Nature is full of wonderful fragrances, but how does the alluring scent of a rose or the hypnotic aroma of cinnamon make its way into a bottle?
It comes down to science. Plants contain aromatic compounds, and, as the name suggests, they’re what make nature smell so good (or bad). To obtain a plant’s aromatic compounds, they must be extracted.
Humans have used plants for their smell for millennia, and have developed a number of ways to do this. In some cases, it’s as simple as squeezing a lemon; in others the process is far more complicated.
Petals, stems, fruits, vegetables, barks and leaves all have different textures, structures and compositions, which means they need different treatment in order to release their aromatic compounds.
There are three main methods of extraction: steam distillation, absolute extraction and expression. Each produces a fragrant material that can be used in products and perfumes. Fragrances can also be created synthetically using chemicals in a lab.
Steam distillation is the most common type of extraction. It’s used to obtain oils from herbs, seeds, barks and roots including peppermint, sandalwood and clary sage.
This relatively simple technique hasn’t changed much over thousands of years, because all that’s needed is water, the ingredient you want to distill, and containers in which to heat and collect it.

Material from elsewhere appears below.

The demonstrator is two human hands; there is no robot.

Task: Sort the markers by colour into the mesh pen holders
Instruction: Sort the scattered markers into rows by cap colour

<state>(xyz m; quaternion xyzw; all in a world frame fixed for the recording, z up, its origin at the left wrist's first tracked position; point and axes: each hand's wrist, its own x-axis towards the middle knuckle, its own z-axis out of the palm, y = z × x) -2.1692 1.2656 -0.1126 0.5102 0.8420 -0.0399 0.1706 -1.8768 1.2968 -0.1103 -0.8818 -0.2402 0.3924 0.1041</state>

Steam distillation works by forcing an ingredient to release the volatile oils inside. First, the ingredient is placed inside a vat and combined with steam or hot water. The heat breaks down the plant and its aromatic compounds are released as vapor infused with the ingredient’s essential oil. This aromatic steam is then condensed and collected. The condensed liquid is collected in a essencier where it separates into water and oil. The oil is then skimmed off and bottled.
Some ingredients can’t withstand the heat required in steam distillation. Instead flowers and blossoms, such as mimosa and jasmine, are put through a process called solvent extraction. This form of extraction does not use heat, steam or water. Ingredients are submerged in a solvent, such as ethanol or hexane, to release their aroma.
The solvent mixture dissolves the aromatic compounds of the plant and releases them into the liquid. The solvent is then removed, leaving behind a fragrant, concentrated mixture known as an absolute. Absolutes typically smell more like the original plant than essential oils because they have not been heated. Many plants can be used to create both essential oils and absolutes, but some ingredients are only available in absolute form because of their nature. This form of extraction is also used to produce concretes, as well as resinoids.
Possibly the simplest and oldest form of extraction, expression involves pressing an ingredient to release an essential oil. Nowadays, it’s usually used to collect oils from the peels of citrus fruits, such as grapefruits, lemons and limes, because they store the majority of their oils in their skin. This process can be done by hand simply by squeezing the peel, or on a larger scale in a mechanical press.